At the same time, quietly in the background, the far right is biding its time, by using scorn and vituperation, describing a country on the brink of collapse, invaded by hordes of savages.
All agree only on one particular point: The country is in very bad shape. For those who govern, it is ungovernable; for those who aspire to govern, the country is not governed.
This is compounded by the equally depressing speeches of « intermediate bodies.» Employers are describing a country close to popular democracy. Various occupations, grouped into diverse lobbies, are criticizing one another as parasites.
Hardly anyone among those who speak on its behalf or aspire to do so, is promoting the marvels and successes of the country.
Those who only know this side of France can only but think that this country is doomed to endure the worst decline; and it is no surprise that the French are among the most pessimistic people on earth.
And yet just this week, while the so called elites were charging and circling away using denigration, many similar events show that France is very much alive: The splendid Picasso Museum reopened, in a more beautiful 17th-century Parisian building; the inauguration of a beautiful building, in the Bois de Boulogne, which will, no doubt, go down in history like many masterpieces, more for its designer the architect Frank Gehry, than its enlightened sponsor. The success of FIAC (one of the leading international art fairs), that of the exhibition Hokusai and many others, give other signs of the French passion for art and its boldness. At the same time, the creation by Xavier Niel, after his computer programming school, of an incubator specifically targeted to the 2000 startups the project owners are looking to attract, underlines France's great creativity. And countless entrepreneurs, social workers, creative people of all kinds are winning victories after victories in all markets of the world.
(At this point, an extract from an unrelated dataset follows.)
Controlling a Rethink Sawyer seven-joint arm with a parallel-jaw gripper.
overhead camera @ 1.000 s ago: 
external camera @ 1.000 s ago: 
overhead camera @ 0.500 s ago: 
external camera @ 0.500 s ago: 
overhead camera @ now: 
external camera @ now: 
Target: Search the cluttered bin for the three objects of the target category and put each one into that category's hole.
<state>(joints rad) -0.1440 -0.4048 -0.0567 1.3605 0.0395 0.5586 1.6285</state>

Such is the present state: A country alive, in a major upheaval, bustling and alert in its depths thanks to creative people of all kinds that leaders and intermediate bodies no longer know.
This yawning gap will be bridged one day. Either political leaders will understand the need to find a new and closer link with the most vibrant and positive forces of the country. Or, from this France, will rise other political actors, who will wipe out all the disgruntled people and lead the country to a better future, by restoring its self-confidence, its pride in being what it is.